No debate, os integrantes da mesa falaram sobre os últimos acontecimentos que envolveram a realização da Confecom, entre os quais a saída de seis das oito organizações empresariais que estavam na Comissão Organizadora Nacional e a negociação do dia anterior entre as entidades empresariais e não empresariais e o Governo. Segundo o arcordo fechado, a Conferência terá um total de 1.500 delegados, divididos entre 40% para o setor empresarial, 40% para a sociedade não empresarial e 20% para o poder público.
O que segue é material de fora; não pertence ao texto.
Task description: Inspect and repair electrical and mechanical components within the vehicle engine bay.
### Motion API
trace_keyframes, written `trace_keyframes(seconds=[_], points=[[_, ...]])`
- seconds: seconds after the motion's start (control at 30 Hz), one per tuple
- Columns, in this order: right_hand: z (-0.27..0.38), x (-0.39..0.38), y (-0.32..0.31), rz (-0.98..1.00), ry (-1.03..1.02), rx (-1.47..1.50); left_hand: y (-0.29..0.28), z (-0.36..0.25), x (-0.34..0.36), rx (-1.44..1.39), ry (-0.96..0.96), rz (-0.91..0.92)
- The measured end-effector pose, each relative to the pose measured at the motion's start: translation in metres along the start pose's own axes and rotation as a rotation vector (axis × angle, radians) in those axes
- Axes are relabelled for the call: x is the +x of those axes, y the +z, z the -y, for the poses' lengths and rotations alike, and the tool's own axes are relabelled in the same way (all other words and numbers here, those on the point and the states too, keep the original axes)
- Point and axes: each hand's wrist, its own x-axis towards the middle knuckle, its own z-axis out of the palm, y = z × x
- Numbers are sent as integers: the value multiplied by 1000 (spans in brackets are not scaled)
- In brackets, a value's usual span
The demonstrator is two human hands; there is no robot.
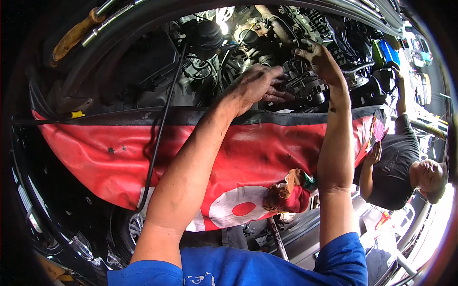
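My left hand (260,86) reaches over the front edge of an open engine bay, its fingers stretched to the right and slightly apart. Beside those fingers is a round metal engine part (310,90) with ribbed sides. Higher and to the right, my right hand (320,61) is bent inward at the wrist, thumb and forefinger apart. Nothing shows in either hand, though the left palm is turned away from view. Both forearms cross a red fender cover (257,148) with a black upper border. Left of my hands sits a round black cap-like part (207,34).
A black cable (162,128) runs from the engine down over the cover. Stained rags (291,193) lie on its lower part. A wooden-handled tool (76,35) and a ratchet-like metal tool (107,26) rest at upper left. At right stands a co-worker (391,167), one hand at the car's edge.
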Motion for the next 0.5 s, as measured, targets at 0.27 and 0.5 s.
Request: trace_keyframes(seconds=[0.27,0.5], points=[[5,-2,0,47,-41,-47,-1,4,3,339,136,53],[13,-9,6,-56,-71,-165,2,-2,-3,336,144,36]])
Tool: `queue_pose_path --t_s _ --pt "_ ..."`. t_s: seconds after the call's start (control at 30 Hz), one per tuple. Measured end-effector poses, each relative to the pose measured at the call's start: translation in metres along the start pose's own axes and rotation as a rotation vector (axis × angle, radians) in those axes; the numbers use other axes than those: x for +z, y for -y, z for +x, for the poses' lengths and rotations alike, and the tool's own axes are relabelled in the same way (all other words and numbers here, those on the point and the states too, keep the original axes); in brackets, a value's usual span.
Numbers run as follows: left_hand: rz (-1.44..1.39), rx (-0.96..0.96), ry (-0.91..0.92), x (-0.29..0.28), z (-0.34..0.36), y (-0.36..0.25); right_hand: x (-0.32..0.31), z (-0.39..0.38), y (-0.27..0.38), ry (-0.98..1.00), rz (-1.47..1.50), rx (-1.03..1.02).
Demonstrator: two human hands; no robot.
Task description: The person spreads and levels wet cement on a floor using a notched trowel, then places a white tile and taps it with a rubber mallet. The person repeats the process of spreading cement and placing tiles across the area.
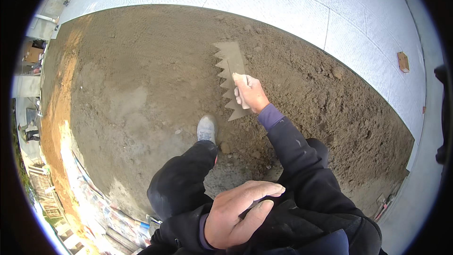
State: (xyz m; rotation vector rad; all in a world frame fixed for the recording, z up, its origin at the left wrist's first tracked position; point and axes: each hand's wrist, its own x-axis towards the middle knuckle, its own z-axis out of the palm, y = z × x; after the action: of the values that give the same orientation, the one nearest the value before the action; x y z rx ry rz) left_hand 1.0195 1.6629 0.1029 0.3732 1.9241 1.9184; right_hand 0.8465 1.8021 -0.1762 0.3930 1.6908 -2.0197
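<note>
My right hand (250,93) is wrapped round the handle of a notched trowel (230,59). Large saw-like teeth line the blade's left edge, and its flat face is coated with grey-brown dust. The blade lies on or just above a bed of damp sandy mortar (141,56); I cannot tell whether it touches. Close to my body, my left hand (238,215) hangs over my lap with nothing in it, its fingers stretched out and the thumb apart.
Pale textured slabs (283,14) border the bed along the far and right sides. A small wooden block (403,62) sits on them. My shoe (206,129) stands on the mortar. Plastic sheeting (111,217) and pipes lie at lower left. Another person (31,133) is at the far left.
</note>
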Motion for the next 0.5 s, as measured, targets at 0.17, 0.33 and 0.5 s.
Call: queue_pose_path --t_s 0.17,0.33,0.5 --pt "-0.211 -0.01 -0.09 0.026 -0.032 0.001 -0.048 -0.018 0.003 0.061 -1.248 -0.514" --pt "-0.308 -0.058 -0.117 0.045 -0.056 0.016 -0.095 0.033 0.025 0.057 -1.648 -0.614" --pt "-0.37 -0.065 -0.165 0.054 -0.063 0.022 -0.089 0.102 0.057 -0.151 -1.593 -0.55"
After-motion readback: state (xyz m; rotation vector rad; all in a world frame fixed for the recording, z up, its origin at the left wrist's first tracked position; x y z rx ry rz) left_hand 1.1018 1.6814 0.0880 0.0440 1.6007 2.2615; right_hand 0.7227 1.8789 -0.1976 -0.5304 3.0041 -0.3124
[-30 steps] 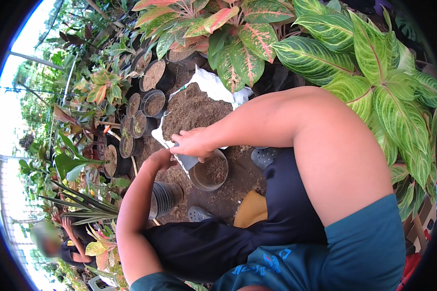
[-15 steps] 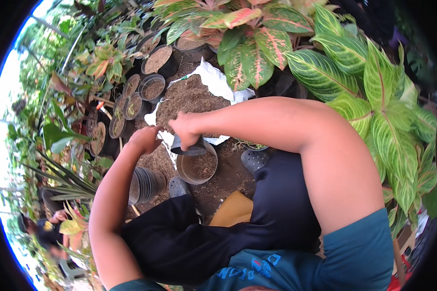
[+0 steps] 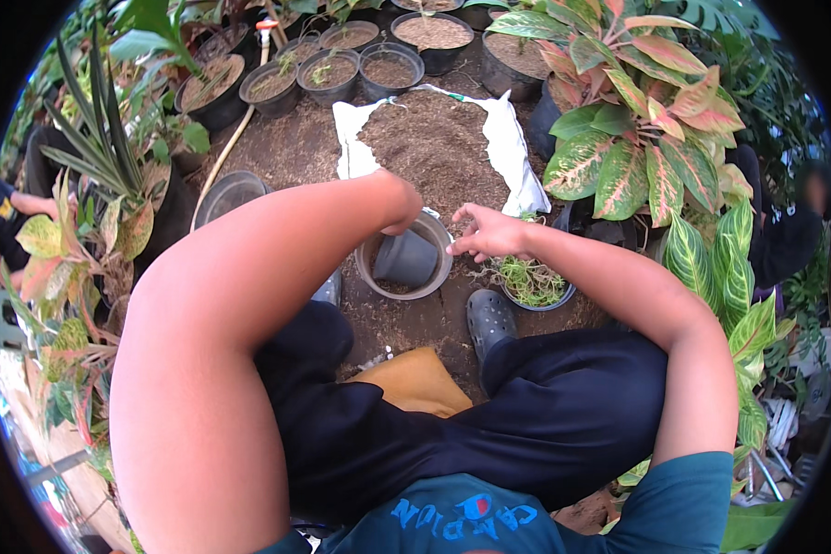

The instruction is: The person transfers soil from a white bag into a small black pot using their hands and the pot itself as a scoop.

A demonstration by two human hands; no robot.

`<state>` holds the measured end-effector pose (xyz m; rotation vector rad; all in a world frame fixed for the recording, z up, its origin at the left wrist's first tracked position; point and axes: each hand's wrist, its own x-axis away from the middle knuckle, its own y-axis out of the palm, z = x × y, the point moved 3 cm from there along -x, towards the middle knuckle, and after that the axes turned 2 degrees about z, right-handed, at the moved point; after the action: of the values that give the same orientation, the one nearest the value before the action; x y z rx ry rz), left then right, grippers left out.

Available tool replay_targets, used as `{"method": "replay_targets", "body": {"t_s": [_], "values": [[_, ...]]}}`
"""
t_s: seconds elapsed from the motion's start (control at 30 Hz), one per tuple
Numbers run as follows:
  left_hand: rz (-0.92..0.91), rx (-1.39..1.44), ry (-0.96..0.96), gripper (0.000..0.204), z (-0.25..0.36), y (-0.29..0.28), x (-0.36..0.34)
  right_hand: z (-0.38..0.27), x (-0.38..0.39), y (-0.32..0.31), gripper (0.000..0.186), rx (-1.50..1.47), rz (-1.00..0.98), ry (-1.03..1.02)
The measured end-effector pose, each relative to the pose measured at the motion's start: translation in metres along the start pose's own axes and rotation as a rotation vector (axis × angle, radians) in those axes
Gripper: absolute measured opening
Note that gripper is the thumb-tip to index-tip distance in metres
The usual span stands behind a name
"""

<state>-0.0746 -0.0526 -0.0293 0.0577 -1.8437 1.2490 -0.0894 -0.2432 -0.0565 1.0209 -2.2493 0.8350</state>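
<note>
Directions are taken from the wide, round, grey plastic pot (image 3: pixel 403 295), which stands on the brown earth floor (image 3: pixel 379 337) in front of the seated person. Inside it lies a smaller, dark grey plastic pot (image 3: pixel 406 259), tilted over. The left hand (image 3: pixel 399 203) is at 12 o'clock, bent downward over the far rim; its fingers are largely hidden, and whether it grasps the smaller pot cannot be told. The right hand (image 3: pixel 486 233) is between 2 and 3 o'clock, fingers parted, gripping nothing, with its fingertips just beside the wide pot's rim; contact cannot be confirmed. Between 12 and 1 o'clock, an opened white sack (image 3: pixel 519 175) bears a heap of loose brown soil (image 3: pixel 425 138). A round pot of fine green foliage (image 3: pixel 535 283) stands just past 3 o'clock. A grey perforated clog (image 3: pixel 491 321) is noted at 4 o'clock, a flat mustard-yellow piece (image 3: pixel 417 383) at 6 o'clock, and further round, dark plastic pots (image 3: pixel 231 192) between 9 and 10 o'clock.
</note>
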Motion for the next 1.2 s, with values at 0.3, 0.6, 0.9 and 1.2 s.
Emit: {"method": "replay_targets", "body": {"t_s": [0.3,0.6,0.9,1.2], "values": [[-0.226,0.209,0.141,0.063,0.017,0.040,0.012,-0.025,-0.005,0.022,0.053,0.914,-0.094,-0.260],[-0.004,0.592,0.013,0.047,0.006,0.083,-0.013,-0.032,0.002,0.009,0.055,1.029,-0.134,-0.135],[0.122,1.095,-0.195,0.034,0.019,0.071,0.012,-0.015,0.005,-0.007,0.072,0.794,-0.029,-0.278],[0.217,1.363,-0.247,0.041,-0.003,-0.009,0.070,-0.038,0.019,-0.001,0.104,0.358,0.068,-0.380]]}}
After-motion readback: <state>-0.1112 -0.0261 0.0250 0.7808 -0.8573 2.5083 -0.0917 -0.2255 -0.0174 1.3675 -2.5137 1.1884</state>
A deputada Luiza Erundina lamentou as divergências no interior da Comissão Organizadora Nacional, entre os setores empresarial, o governo e sociedade não empresarial e disse que, para manter a Conferência, a sociedade teve que fazer concessões muito grandes, “concessões até grandes demais, a meu ver”, afirmou. “A duras penas se garantiu a Confecom com a participação dos três setores da sociedade”, declarou.

Já o representante do Intervozes, Jonas Valente, afirmou que a Conferência deve ser do povo brasileiro e não pode envolver privilégios para ou ser controlada por nenhum setor. “A Conferência é um marco na história das comunicações no Brasil, porque se discute um setor que tem o maior déficit democrático do país”, disse Jonas.
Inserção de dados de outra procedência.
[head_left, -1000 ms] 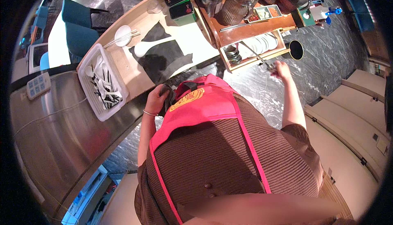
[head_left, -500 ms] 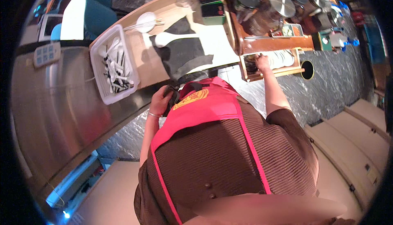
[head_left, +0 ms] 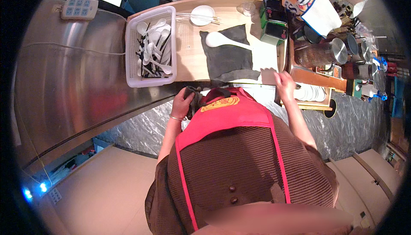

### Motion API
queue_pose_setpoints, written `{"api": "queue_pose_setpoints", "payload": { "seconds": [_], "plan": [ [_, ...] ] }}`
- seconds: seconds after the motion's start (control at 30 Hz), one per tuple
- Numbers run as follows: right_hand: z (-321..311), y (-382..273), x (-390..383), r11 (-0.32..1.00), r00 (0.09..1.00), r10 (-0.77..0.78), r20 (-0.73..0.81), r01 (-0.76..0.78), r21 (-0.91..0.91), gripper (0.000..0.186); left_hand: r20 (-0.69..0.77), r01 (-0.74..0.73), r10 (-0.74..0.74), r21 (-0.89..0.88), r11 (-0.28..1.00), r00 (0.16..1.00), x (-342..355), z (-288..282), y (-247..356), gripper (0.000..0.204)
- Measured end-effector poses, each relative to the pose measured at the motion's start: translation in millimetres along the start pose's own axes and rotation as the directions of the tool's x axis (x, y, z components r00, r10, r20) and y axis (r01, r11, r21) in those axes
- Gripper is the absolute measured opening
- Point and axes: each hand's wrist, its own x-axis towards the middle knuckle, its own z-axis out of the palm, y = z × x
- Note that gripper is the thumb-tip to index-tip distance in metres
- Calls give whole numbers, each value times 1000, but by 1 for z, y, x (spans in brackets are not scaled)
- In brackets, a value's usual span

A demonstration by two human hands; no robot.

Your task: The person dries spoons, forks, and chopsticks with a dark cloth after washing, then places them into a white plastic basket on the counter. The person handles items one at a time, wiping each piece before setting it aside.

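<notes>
My left hand (head_left: pixel 181 106) is closed around a bunched dark cloth (head_left: pixel 195 99) in front of the counter, beside the red apron. My right hand (head_left: pixel 286 86) is at the counter's front right corner, its fingers curled; what they hold, if anything, I cannot make out. Just right of it, an open drawer (head_left: pixel 330 97) contains a row of white dishes (head_left: pixel 310 93). On the counter, a large white spoon (head_left: pixel 218 39) rests on a spread dark cloth (head_left: pixel 229 60). To its left stands a white plastic basket (head_left: pixel 130 59) full of white spoons (head_left: pixel 165 68) and dark-handled utensils.
Behind the cloth, chopsticks (head_left: pixel 184 16) lie by a small white plate (head_left: pixel 202 15). Green-and-black boxes (head_left: pixel 274 33), metal-lidded jars (head_left: pixel 338 52) and a patterned bag (head_left: pixel 317 10) crowd the right. A steel surface (head_left: pixel 72 76) extends left, with a switch panel (head_left: pixel 80 8) on it.
My right hand has come out of the drawer and moved left to the counter's corner. The left hand keeps its hold on the dark cloth. The whole view has shifted.
</notes>
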Motion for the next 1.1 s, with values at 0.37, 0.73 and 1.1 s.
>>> {"api": "queue_pose_setpoints", "payload": {
  "seconds": [0.37,0.73,1.1],
  "plan": [
    [189,-177,186,910,913,-104,395,247,-332,68,-85,-57,51,-72,996,995,-5,-17,5,14],
    [127,-210,152,963,878,-267,396,224,153,37,-31,93,-109,-331,939,994,26,-25,0,21],
    [14,-215,35,640,567,-753,333,513,572,22,680,631,-161,-530,567,716,112,80,80,45]
  ]
}}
Para a representante do FNDC na Comissão Nacional Pró Conferência, Roseli Goffman, a Confecom, mesmo se concretizando de uma forma que os movimentos sociais não gostariam, é um momento muito importante pra a sociedade civil, já que se constitui uma correlação de forças com o setor empresarial em 40% o que antes era zero. “De mais de 100 conferências que já aconteceram no Brasil desde 2003, não houve nenhuma de comunicação e a gente sabe que existe toda uma lógica de poder por trás disso”, declara a representante do FNDC. “Neste ano, os movimentos sociais terão a liberdade de se expressar”, finalizou Roseli.